ACTIVITY
Looking through the records that follow, determine how many lines contain "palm" and reply with that number alone.

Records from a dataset
-- Opening Marker --

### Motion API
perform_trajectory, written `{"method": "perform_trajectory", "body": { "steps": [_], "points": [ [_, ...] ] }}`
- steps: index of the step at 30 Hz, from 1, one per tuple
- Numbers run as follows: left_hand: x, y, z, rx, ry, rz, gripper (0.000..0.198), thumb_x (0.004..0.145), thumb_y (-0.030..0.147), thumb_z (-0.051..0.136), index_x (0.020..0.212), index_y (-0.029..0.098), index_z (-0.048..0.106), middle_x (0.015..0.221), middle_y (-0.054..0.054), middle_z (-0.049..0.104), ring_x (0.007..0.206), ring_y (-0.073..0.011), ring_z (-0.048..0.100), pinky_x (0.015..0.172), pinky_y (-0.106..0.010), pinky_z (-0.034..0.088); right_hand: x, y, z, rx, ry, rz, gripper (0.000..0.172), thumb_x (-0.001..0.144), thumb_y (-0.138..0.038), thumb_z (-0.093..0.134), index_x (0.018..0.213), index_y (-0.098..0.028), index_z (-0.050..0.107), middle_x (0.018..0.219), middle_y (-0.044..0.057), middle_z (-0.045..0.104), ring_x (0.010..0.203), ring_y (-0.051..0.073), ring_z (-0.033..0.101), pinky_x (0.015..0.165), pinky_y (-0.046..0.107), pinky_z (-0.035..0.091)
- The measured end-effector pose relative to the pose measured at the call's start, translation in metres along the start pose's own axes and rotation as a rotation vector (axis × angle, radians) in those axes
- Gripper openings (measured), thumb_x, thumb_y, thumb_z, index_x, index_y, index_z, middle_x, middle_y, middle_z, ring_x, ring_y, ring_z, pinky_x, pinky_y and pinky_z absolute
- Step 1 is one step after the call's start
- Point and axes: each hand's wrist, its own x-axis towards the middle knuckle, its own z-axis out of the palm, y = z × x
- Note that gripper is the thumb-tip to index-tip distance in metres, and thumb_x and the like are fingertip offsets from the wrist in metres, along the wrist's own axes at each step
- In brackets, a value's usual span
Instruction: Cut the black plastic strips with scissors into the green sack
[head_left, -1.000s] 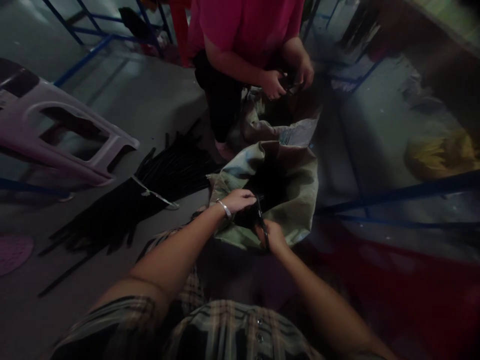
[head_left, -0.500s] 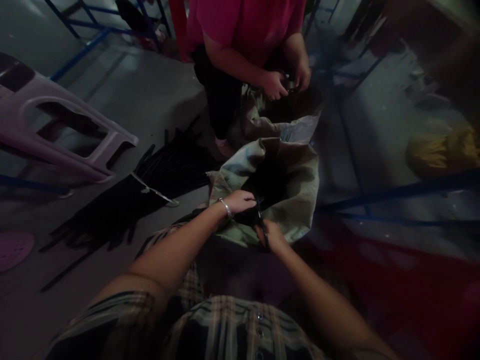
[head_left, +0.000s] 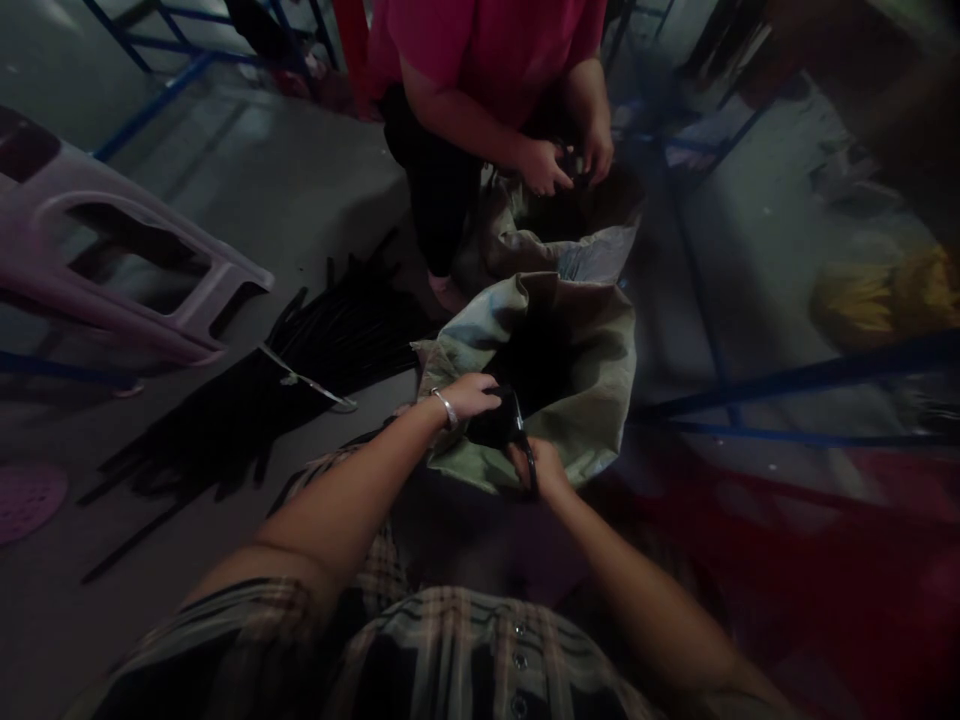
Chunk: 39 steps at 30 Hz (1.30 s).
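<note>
This is a factory workshop: a bare concrete floor (head_left: 315,190), blue steel racking (head_left: 154,75), woven plastic sacks (head_left: 585,350), and bundled black rubber strips (head_left: 225,440) lying on the ground.

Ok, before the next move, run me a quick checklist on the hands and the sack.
1. Left hand on the black bundle: ok.
2. Right hand grip on the bundle: cannot tell, too dark.
3. Sack mouth open: ok.
4. Co-worker's hands apart from this sack, at a second sack: ok.
5. Black strips on the floor, apart from both hands: ok.
</note>
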Motion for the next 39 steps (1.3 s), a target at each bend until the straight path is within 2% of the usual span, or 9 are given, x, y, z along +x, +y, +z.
{"method": "perform_trajectory", "body": {
  "steps": [6, 11, 17, 22, 27, 34, 39],
  "points": [
    [0.001, -0.001, -0.001, -0.077, 0.071, 0.025, 0.028, 0.067, 0.027, 0.057, 0.09, 0.012, 0.062, 0.061, 0.002, 0.056, 0.054, -0.0103, 0.05, 0.052, -0.02, 0.038, -0.001, -0.008, -0.011, -0.093, -0.059, -0.137, 0.028, 0.079, -0.042, 0.043, 0.069, -0.017, 0.052, 0.061, 0.001, 0.056, 0.053, 0.01, 0.05, 0.049, 0.019, 0.034],
    [0.002, -0.002, -0.001, 0.049, 0.132, 0.159, 0.028, 0.071, 0.032, 0.054, 0.089, 0.014, 0.065, 0.07, 0.0, 0.061, 0.063, -0.0114, 0.053, 0.059, -0.02, 0.04, 0.001, -0.011, -0.014, -0.254, -0.045, -0.149, 0.023, 0.079, -0.039, 0.046, 0.083, -0.018, 0.055, 0.073, 0.003, 0.061, 0.064, 0.013, 0.053, 0.057, 0.021, 0.034],
    [0.0, 0.001, 0.002, 0.089, 0.08, 0.174, 0.028, 0.069, 0.036, 0.056, 0.083, 0.014, 0.068, 0.067, 0.0, 0.062, 0.065, -0.0124, 0.053, 0.06, -0.02, 0.04, 0.0, -0.017, -0.017, -0.328, -0.049, -0.163, 0.023, 0.081, -0.04, 0.045, 0.086, -0.019, 0.055, 0.079, 0.005, 0.061, 0.069, 0.014, 0.052, 0.06, 0.022, 0.033],
    [0.001, 0.0, 0.005, 0.063, 0.039, 0.185, 0.029, 0.069, 0.037, 0.056, 0.081, 0.014, 0.068, 0.066, 0.001, 0.061, 0.062, -0.0111, 0.052, 0.056, -0.019, 0.038, -0.001, -0.018, -0.018, -0.336, -0.017, -0.153, 0.022, 0.079, -0.038, 0.046, 0.082, -0.018, 0.055, 0.075, 0.004, 0.06, 0.065, 0.013, 0.05, 0.057, 0.021, 0.031],
    [0.002, -0.003, 0.006, 0.076, 0.004, 0.186, 0.029, 0.072, 0.039, 0.052, 0.074, 0.013, 0.066, 0.057, 0.002, 0.056, 0.055, -0.0097, 0.048, 0.052, -0.018, 0.036, 0.0, -0.011, -0.011, -0.227, 0.022, -0.163, 0.025, 0.078, -0.038, 0.043, 0.067, -0.017, 0.052, 0.061, 0.001, 0.053, 0.056, 0.01, 0.045, 0.052, 0.02, 0.029],
    [0.004, -0.006, -0.002, 0.144, 0.095, 0.231, 0.033, 0.071, 0.036, 0.055, 0.094, 0.016, 0.067, 0.087, -0.003, 0.067, 0.078, -0.0147, 0.056, 0.071, -0.022, 0.041, 0.006, 0.001, -0.005, -0.06, 0.097, -0.159, 0.033, 0.074, -0.044, 0.044, 0.056, -0.017, 0.044, 0.052, -0.003, 0.041, 0.052, 0.009, 0.038, 0.047, 0.019, 0.025],
    [0.002, -0.003, -0.004, 0.186, 0.095, 0.219, 0.03, 0.073, 0.036, 0.054, 0.088, 0.015, 0.068, 0.079, -0.002, 0.066, 0.073, -0.0138, 0.055, 0.066, -0.021, 0.04, 0.007, 0.004, -0.001, -0.042, 0.104, -0.135, 0.033, 0.074, -0.045, 0.043, 0.055, -0.017, 0.043, 0.05, -0.003, 0.041, 0.049, 0.008, 0.038, 0.046, 0.019, 0.026]
  ]
}}
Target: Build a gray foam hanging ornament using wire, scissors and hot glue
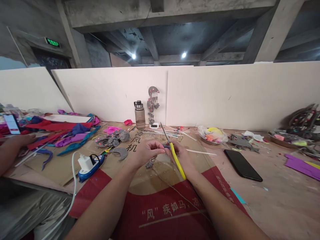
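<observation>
Left hand: the left hand [146, 151] sits straight in front of the water bottle [140, 116], on the person's side of it. Its fingers [157, 151] are pinched tight on a small felt scrap [167, 146].
Right hand: the right hand [183, 160] is just right of the left, with its fingers curled around the yellow handles of the scissors [174, 155].
Scissors axis: long and slanted, with the handles low by the wrist and the blades running up and away. The tips point just right of the bottle.
Felt scrap: it lies between both hands, touching the left fingertips and close against the root of the blades. It's too small to tell whether it's inside them.
Nearer hand: the left hand owns the scrap, and the right brings steel to it from the bottle's right.
Underneath: cardboard [150, 180] lies on the table [275, 186], nearer the person than the bottle.
</observation>
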The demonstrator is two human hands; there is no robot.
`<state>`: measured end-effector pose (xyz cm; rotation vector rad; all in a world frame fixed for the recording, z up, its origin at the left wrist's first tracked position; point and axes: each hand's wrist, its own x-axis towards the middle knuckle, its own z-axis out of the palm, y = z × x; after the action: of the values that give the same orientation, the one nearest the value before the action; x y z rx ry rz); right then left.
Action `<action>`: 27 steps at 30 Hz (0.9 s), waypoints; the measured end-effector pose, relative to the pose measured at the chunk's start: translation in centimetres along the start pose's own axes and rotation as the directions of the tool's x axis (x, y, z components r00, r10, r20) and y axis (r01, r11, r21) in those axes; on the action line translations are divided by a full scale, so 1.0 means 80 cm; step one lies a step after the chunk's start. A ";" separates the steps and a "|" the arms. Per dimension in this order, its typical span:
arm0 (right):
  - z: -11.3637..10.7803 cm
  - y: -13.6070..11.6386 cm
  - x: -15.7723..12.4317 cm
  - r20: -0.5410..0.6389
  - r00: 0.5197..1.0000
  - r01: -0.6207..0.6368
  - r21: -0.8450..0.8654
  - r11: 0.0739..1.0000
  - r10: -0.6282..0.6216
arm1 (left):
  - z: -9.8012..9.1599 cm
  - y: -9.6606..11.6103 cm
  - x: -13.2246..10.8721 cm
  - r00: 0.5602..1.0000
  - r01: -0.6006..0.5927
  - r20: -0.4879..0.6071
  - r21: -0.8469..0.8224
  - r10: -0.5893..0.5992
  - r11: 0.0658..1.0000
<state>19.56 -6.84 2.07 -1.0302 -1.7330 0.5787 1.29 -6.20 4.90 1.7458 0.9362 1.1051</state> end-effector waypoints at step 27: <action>0.006 -0.017 -0.007 -0.071 0.996 -0.037 0.155 0.987 0.048 | 0.022 -0.002 -0.007 0.996 0.007 0.092 -0.150 0.007 0.989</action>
<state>18.69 -8.00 2.66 -0.9697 -1.5784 0.6819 2.69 -7.08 4.11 1.6586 0.7760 1.0580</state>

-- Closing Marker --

FINISHED EXERCISE
2